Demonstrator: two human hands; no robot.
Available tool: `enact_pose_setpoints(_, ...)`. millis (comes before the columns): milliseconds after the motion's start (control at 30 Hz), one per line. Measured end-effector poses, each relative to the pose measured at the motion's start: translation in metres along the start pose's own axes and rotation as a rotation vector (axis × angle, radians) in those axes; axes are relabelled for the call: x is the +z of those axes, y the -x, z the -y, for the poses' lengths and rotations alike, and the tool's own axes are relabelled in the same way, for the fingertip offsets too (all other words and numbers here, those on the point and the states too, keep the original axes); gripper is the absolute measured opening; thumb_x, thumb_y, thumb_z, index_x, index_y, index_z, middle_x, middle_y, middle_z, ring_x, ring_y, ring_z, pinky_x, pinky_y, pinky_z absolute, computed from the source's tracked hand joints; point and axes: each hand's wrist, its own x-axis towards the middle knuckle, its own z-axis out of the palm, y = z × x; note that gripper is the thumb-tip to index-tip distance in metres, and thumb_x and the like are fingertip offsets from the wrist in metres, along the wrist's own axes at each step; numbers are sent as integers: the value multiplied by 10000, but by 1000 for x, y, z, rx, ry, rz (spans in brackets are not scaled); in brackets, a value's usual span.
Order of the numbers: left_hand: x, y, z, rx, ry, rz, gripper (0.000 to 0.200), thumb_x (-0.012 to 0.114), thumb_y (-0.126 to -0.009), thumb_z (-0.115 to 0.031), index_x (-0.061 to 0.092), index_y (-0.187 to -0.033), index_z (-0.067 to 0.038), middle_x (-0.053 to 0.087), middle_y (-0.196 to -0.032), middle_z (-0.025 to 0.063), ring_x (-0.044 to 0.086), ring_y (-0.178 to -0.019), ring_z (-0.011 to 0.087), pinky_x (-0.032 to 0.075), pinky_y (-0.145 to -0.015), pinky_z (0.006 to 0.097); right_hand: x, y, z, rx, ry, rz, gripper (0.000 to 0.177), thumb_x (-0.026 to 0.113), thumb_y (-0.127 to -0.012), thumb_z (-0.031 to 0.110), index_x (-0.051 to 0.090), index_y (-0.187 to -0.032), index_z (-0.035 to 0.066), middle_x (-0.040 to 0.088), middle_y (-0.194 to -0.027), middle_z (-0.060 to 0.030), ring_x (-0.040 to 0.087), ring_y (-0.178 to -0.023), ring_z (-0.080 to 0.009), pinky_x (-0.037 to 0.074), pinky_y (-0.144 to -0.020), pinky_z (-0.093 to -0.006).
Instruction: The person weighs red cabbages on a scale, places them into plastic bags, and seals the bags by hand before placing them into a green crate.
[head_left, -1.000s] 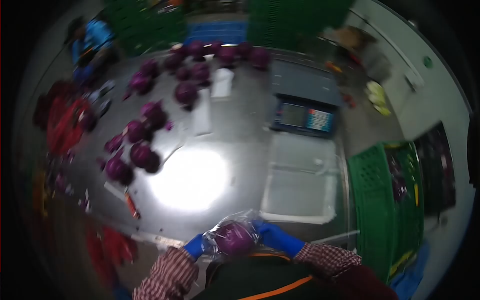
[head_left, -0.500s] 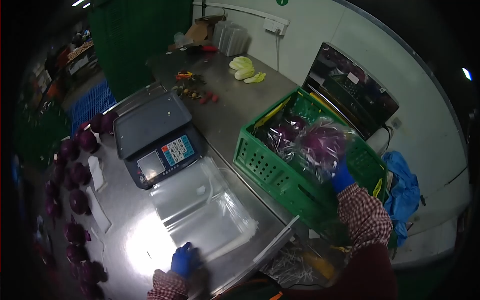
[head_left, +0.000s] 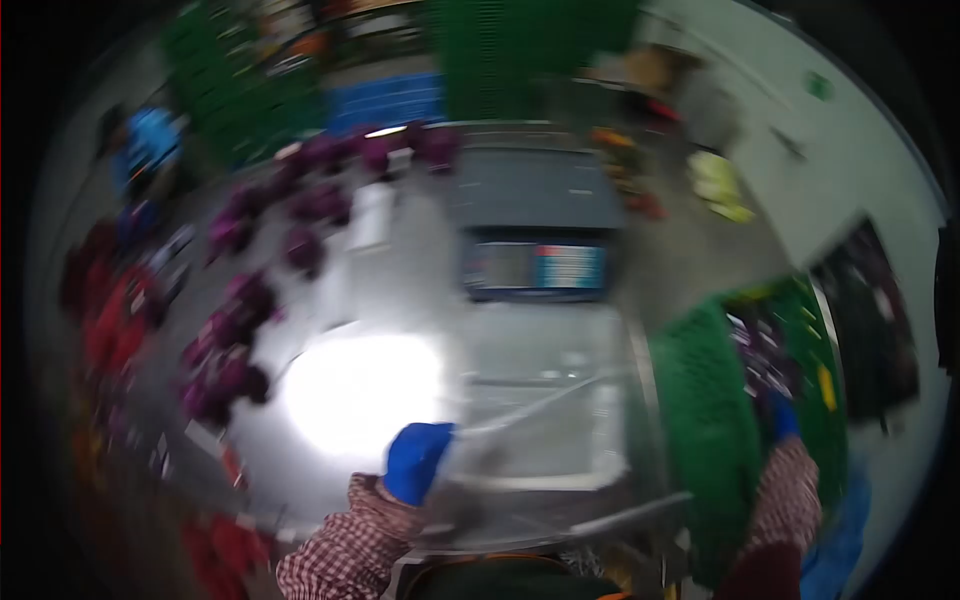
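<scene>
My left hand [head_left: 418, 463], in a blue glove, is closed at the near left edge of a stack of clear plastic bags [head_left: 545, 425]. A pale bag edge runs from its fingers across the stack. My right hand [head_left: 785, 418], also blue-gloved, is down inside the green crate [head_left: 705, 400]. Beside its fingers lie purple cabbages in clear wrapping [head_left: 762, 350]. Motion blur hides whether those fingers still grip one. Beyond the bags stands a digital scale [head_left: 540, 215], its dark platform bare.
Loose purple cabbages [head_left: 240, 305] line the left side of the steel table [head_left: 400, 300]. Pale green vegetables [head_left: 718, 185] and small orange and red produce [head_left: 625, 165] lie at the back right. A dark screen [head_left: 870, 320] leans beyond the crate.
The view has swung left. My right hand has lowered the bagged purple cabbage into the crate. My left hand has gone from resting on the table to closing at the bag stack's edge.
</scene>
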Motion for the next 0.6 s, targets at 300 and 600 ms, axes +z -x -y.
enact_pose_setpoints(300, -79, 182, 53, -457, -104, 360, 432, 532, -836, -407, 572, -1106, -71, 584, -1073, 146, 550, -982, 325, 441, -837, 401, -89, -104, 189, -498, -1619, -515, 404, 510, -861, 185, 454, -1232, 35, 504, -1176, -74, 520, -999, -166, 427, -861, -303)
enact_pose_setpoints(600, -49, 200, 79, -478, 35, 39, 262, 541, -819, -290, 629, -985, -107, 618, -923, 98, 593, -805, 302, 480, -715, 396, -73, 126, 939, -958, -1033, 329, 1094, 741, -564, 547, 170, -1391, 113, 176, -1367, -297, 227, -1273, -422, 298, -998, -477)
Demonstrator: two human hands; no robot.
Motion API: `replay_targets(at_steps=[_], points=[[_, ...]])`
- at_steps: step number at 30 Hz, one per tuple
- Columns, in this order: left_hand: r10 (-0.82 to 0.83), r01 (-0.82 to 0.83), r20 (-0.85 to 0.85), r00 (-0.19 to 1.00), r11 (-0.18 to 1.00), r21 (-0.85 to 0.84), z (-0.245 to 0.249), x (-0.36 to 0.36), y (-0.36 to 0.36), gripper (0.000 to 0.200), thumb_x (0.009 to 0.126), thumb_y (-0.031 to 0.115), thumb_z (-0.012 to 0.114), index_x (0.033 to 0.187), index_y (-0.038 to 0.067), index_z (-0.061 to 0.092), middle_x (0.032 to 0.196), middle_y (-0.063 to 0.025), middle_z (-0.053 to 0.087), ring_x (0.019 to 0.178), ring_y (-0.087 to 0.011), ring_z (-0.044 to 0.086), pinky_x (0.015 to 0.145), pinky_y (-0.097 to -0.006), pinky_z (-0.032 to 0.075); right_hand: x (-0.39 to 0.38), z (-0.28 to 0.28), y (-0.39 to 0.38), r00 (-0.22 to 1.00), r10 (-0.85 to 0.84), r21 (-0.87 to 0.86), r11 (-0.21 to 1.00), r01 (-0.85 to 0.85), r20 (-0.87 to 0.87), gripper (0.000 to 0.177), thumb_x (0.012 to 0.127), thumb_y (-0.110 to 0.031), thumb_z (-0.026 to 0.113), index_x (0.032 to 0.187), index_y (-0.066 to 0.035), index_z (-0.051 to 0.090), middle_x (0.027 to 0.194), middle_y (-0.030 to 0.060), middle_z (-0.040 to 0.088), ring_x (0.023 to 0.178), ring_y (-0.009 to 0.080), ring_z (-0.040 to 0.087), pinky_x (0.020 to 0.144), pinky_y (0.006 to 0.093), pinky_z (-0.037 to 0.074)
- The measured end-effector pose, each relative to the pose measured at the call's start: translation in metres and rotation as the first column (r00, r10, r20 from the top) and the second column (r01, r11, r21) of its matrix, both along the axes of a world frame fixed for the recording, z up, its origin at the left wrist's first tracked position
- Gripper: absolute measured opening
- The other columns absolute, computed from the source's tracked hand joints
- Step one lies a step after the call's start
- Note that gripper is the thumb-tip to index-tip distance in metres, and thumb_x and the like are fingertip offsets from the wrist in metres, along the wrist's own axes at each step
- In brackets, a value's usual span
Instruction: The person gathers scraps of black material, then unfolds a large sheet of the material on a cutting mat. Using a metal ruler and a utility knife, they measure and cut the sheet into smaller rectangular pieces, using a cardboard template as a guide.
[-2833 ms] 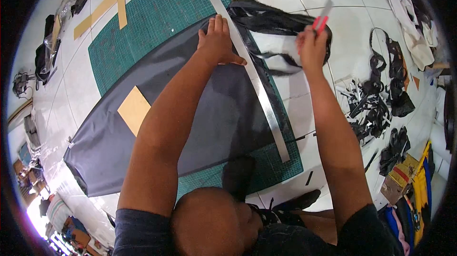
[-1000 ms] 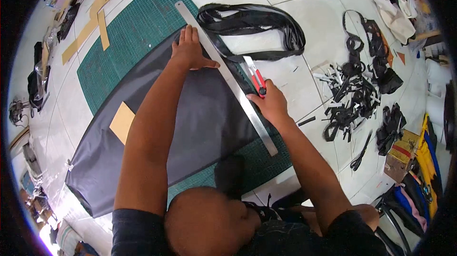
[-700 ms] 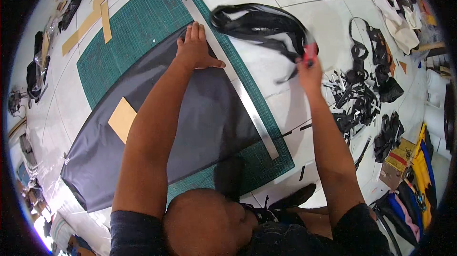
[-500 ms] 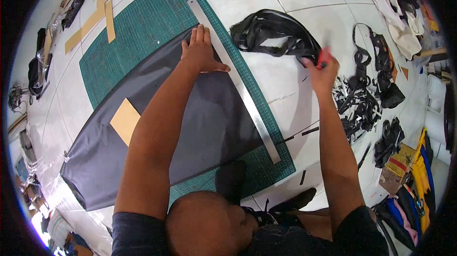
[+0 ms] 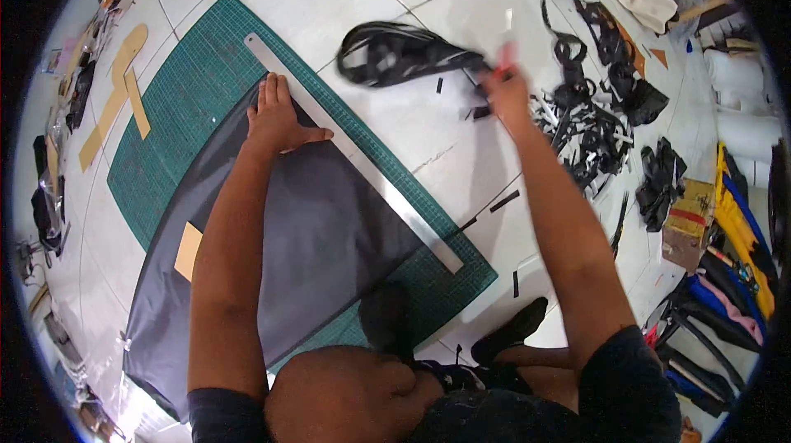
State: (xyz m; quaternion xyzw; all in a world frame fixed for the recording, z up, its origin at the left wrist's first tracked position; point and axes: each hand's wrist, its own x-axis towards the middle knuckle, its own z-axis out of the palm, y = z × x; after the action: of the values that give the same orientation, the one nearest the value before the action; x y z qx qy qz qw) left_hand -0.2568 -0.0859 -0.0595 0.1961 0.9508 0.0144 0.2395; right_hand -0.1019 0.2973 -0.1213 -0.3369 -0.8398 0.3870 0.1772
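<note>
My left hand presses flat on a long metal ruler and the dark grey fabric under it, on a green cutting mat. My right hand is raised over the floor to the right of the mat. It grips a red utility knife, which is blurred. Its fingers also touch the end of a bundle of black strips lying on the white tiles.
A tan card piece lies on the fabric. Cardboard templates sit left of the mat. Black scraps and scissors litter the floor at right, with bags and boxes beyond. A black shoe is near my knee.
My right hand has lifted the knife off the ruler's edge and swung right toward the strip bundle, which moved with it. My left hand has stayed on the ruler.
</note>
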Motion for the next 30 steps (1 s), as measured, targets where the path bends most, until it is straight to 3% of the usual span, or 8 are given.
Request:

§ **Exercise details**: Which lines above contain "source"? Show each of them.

§ **Response to this exercise**:
Available tool: `enact_pose_setpoints(_, ...)`. millis (comes before the columns): milliseconds after the motion's start (control at 30 Hz), one per line. Measured end-effector poses, each relative to the pose measured at the motion's start: translation in metres along the start pose's own axes and rotation as a rotation vector (axis × angle, radians) in those axes; axes are relabelled for the call: x is the +z of those axes, y the -x, z the -y, for the poses' lengths and rotations alike, and the tool's own axes are relabelled in the same way, for the fingertip offsets too (all other words and numbers here, those on the point and the states too, keep the original axes); gripper is the absolute measured opening; thumb_x, thumb_y, thumb_z, index_x, index_y, index_z, middle_x, middle_y, middle_z, ring_x, ring_y, ring_z, pinky_x, pinky_y, pinky_z absolute, computed from the source's tracked hand joints; point and axes: each hand's wrist, its own x-axis towards the middle knuckle, its own z-axis out of the palm, y = z × x; note that gripper is the thumb-tip to index-tip distance in metres, and thumb_x and the like are fingertip offsets from the wrist in metres, along the wrist's own axes at each step; numbers are sent as integers: the value multiplied by 10000, but by 1000 for x, y, z, rx, ry, rz (spans in brackets are not scaled); in brackets, a value's usual span.
- The other columns absolute, computed from the source's tracked hand joints

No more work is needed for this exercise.